L’information fournie aux utilisateurs de l’application « StopCovid France » est quasiment conforme aux exigences du RGPD. Les informations sont accessibles dans une rubrique dédiée sur l’application. Elles ne mentionnent toutefois pas l’existence de l’Institut national de recherche en sciences et technologies du numérique (INRIA), sous-traitant, en tant que destinataire des données, ce qui contrevient à l’article 13 du RGPD. De plus, les informations sont incomplètes en ce qui concerne les destinataires de ces données, les opérations de lecture des informations présentes sur les équipements terminaux (réalisées via le recaptcha) et le droit de refuser ces opérations de lecture.

C) Le manquement aux dispositions relatives aux sous-traitants (RGPD, art. 28)

En exécutant pour le compte du ministère des missions de déploiement, d’information, d’exploitation, d’hébergement et de maintenance, l’INRIA est qualifié de sous-traitant. Or les mentions obligatoires au contrat sont incomplètes en matière de répartition des droits et obligations du responsable de traitement et du sous-traitant. Le contrat de sous-traitance conclu entre le Ministère et INRIA comporte un grand nombre d’informations exigées par le RGPD mais nécessite encore d’être complété, en particulier en ce qui concerne les obligations du sous-traitant.

D) Le manquement à l’analyse d’impact relative à la protection des données (RGPD, art. 35.7, a)
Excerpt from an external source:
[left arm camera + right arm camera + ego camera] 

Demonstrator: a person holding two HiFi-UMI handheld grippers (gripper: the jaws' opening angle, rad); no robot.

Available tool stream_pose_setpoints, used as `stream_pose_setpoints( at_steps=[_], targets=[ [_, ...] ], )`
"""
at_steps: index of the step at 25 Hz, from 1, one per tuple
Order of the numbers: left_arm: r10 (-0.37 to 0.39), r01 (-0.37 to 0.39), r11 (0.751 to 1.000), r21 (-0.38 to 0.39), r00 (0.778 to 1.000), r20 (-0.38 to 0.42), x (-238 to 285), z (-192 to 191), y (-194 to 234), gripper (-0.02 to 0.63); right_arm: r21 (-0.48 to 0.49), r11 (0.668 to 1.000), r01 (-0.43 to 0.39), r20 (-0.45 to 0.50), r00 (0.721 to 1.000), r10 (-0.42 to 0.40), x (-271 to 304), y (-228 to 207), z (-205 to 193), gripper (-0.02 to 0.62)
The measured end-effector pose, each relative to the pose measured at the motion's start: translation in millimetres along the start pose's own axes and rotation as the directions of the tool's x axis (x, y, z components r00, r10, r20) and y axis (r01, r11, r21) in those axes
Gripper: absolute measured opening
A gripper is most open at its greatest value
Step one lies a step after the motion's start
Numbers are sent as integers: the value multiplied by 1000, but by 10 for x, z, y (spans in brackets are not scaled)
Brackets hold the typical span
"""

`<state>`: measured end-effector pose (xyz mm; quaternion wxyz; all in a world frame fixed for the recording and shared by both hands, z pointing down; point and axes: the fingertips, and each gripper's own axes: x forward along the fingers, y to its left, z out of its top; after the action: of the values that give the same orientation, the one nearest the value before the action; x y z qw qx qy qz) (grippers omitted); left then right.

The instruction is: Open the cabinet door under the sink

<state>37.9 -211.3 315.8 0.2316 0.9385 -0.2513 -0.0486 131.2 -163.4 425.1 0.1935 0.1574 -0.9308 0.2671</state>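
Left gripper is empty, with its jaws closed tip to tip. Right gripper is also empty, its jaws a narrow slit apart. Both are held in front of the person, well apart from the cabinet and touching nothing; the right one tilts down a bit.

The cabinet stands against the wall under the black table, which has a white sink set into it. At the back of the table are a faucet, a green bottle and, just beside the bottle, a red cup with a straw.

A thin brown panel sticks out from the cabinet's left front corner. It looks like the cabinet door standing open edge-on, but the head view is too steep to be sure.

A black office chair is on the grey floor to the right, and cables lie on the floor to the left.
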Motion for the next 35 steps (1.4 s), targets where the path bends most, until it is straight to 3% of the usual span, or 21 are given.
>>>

Une analyse d’impact relative à la protection des données a bien été réalisée par le Ministère mais est incomplète en ce qui concerne des traitements de données réalisées à des fins de sécurité. La dernière analyse d’impact, en date du 3 juillet 2020, ne mentionne pas la totalité des opérations effectuées par l’application. D’une part, elle « ne précise pas que la solution anti-DDOS (solution visant à prévenir les attaques par déni de service) […] entraîne la collecte des adresses IP [des utilisateurs] ». D’autre part, elle ne précise pas l’existence de la collecte de données par Google à partir de sa technologie reCaptcha.

E) Le manquement relatif à la technologie « ReCaptcha »

Le captcha de Google, avant d’être remplacé par la solution d’Orange, permettait de sécuriser l’application mais offrait également à Google la collecte de données stockées sur le terminal de l’utilisateur. Or les utilisateurs n’en sont pas informés et ne sont pas en mesure de consentir ou non à cette pratique, ce qui méconnaît les dispositions de l’article 82 de la loi Informatique et Libertés.